Published online Oct 6, 2021. doi: 10.12998/wjcc.v9.i28.8518
Peer-review started: April 6, 2021
First decision: April 28, 2021
Revised: May 12, 2021
Accepted: August 5, 2021
Article in press: August 5, 2021
Published online: October 6, 2021
Processing time: 175 Days and 2.1 Hours
We report a case of intragallbladder hematoma and biliary tract obstruction caused by blunt gallbladder injury. We report that the patient was safely treated by conservative treatment after the obstruction was resolved by endoscopic retrograde cholangiopancreatography (ERCP).
A 67-year-old man was admitted via the emergency department due to complaints of right-sided abdominal pain that started 2 d prior. Four days prior to presentation, the patient had slipped, fallen and struck his abdomen on a motorcycle handle. His initial vital signs were stable. On physical examination, he showed right upper quadrant pain and Murphy’s sign, with decreased bowel sounds. Additionally, he had had a poor appetite for 4 d. He had been on aspirin for 2 years due to underlying hypertension. Initial simple radiography revealed a slight ileus.
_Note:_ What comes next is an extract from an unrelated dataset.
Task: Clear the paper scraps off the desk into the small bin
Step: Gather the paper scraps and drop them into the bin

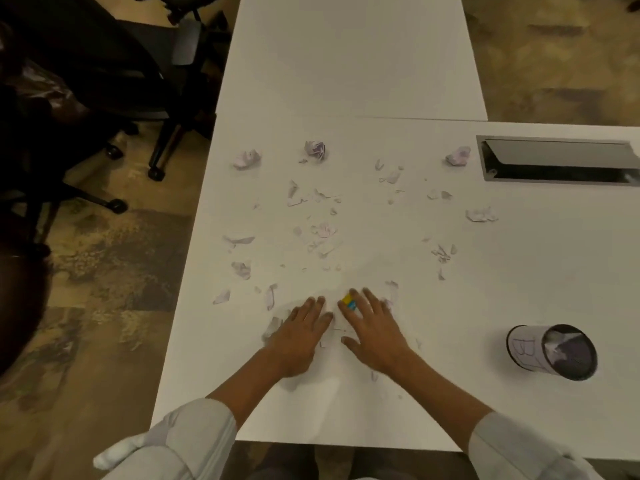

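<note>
Several torn and crumpled paper scraps (323,230) lie scattered over the white desk (519,271), with crumpled balls at the far left (246,159), far middle (315,149) and far right (458,155). My left hand (301,337) and my right hand (375,327) rest palm down, side by side, near the front of the desk, fingers spread, with small scraps around and partly under them. A yellow and blue bit (349,301) shows on a finger of my right hand. The small dark bin (554,351) stands at the front right, with paper inside.
A dark rectangular cable opening (557,161) is cut into the desk at the far right. A second white table (346,53) adjoins at the back. Black office chairs (104,81) stand on the floor to the left.
</note>
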Tool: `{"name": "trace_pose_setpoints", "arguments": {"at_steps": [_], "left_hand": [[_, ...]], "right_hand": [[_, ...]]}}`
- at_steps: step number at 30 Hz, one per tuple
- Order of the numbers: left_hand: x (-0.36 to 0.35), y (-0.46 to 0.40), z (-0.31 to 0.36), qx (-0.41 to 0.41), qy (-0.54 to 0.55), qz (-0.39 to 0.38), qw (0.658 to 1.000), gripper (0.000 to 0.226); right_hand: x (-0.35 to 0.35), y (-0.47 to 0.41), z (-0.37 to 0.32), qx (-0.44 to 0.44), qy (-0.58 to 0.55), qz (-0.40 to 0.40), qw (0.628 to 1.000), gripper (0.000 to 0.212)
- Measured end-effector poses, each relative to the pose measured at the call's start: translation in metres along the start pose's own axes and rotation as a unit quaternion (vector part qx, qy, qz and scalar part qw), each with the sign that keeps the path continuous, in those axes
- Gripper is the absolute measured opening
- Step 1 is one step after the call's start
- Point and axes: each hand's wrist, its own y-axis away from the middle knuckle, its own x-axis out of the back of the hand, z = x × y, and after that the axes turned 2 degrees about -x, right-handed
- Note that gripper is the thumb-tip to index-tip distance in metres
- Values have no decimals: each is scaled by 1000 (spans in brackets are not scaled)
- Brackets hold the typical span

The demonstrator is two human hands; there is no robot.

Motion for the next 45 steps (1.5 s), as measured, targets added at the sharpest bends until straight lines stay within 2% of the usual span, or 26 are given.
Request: {"name": "trace_pose_setpoints", "arguments": {"at_steps": [2, 5, 7, 9, 12, 14, 18, 20, 22, 25, 27, 32, 36, 39, 43, 45], "left_hand": [[-7, 6, 9, 3, 2, 10, 1000, 80], [-18, 8, 18, -10, -10, 39, 999, 74], [-22, 5, 21, -1, -56, 40, 998, 68], [-22, 2, 24, -4, -101, 42, 994, 56], [-17, -2, 27, -29, -115, 88, 989, 32], [-12, -3, 30, -28, -102, 99, 989, 29], [-9, -11, 30, 34, 15, 161, 986, 32], [-3, -13, 32, 57, 70, 168, 982, 24], [7, -16, 37, 67, 106, 159, 979, 14], [27, -25, 51, 84, 123, 212, 966, 21], [44, -33, 66, 71, 130, 236, 961, 24], [80, -66, 128, -10, 155, 275, 949, 23], [105, -93, 195, -79, 196, 294, 932, 22], [115, -114, 247, -121, 231, 296, 919, 17], [113, -143, 307, -126, 282, 257, 916, 13], [108, -155, 330, -112, 300, 232, 919, 18]], "right_hand": [[-4, 14, -3, 5, -18, 22, 1000, 71], [-7, 31, 3, 26, -1, 49, 998, 88], [-9, 36, 8, 34, -3, 34, 999, 95], [-10, 35, 11, 24, -2, 23, 999, 93], [-8, 29, 8, 6, -24, 32, 999, 74], [-4, 24, 6, -1, -37, 69, 997, 60], [-1, 17, 7, -39, -78, 120, 989, 49], [3, 18, 9, -75, -121, 137, 980, 29], [11, 22, 15, -116, -195, 185, 956, 12], [34, 41, 25, -144, -314, 253, 904, 12], [49, 58, 36, -161, -354, 297, 872, 12], [78, 103, 79, -214, -360, 346, 840, 11], [103, 150, 118, -254, -397, 383, 795, 13], [117, 190, 156, -290, -371, 420, 776, 12], [111, 222, 202, -359, -380, 425, 739, 12], [102, 226, 216, -374, -390, 413, 733, 9]]}}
The laboratory findings were as follows: white blood cell count, 15.5 × 103/µL (normal range 4.8 × 103–10.8 × 103); hemoglobin, 9.4 g/dL; aspartate aminotransferase/alanine transferase, 423/348 U/L; total bilirubin/direct bilirubin, 4.45/3.26 mg/dL; -GTP , 639 U/L (normal range 5–61 U/L); and C-reactive protein, 12.32 mg/dL (0–0.3). Abdominal computed tomography showed a distended gallbladder with edematous wall change and a 55 mm × 40 mm hematoma. Dilatation was observed in both the intrahepatic and common bile duct areas. Antibiotic treatment was initiated, and ERCP was performed, with hemobilia found during treatment. After cannulation, the patient’s symptoms were relieved, and after conservative management, the patient was discharged with no further complications. After 1-month follow-up, the gallbladder hematoma was completely resolved.
In the case of traumatic injury to the gallbladder, conservative treatment is feasible even in the presence of hematoma.
Core tip: Intragallbladder hematoma is a rare event in trauma. Most of the hematomas in the gallbladder and blunt traumatic injury of the gallbladder itself can lead to complications such as delayed perforation, gallstone formation due to clot retention, and hemorrhagic cholecystitis. In most cases, these gallbladder hematomas require cholecystectomy or external drainage. However, such as in our case, after endoscopic retrograde cholangiopancreatography was performed and retention of the tract was resolved, conservative treatment should be considered as a treatment option if the laboratory test results show improvement, and the patient shows a favorable clinical course.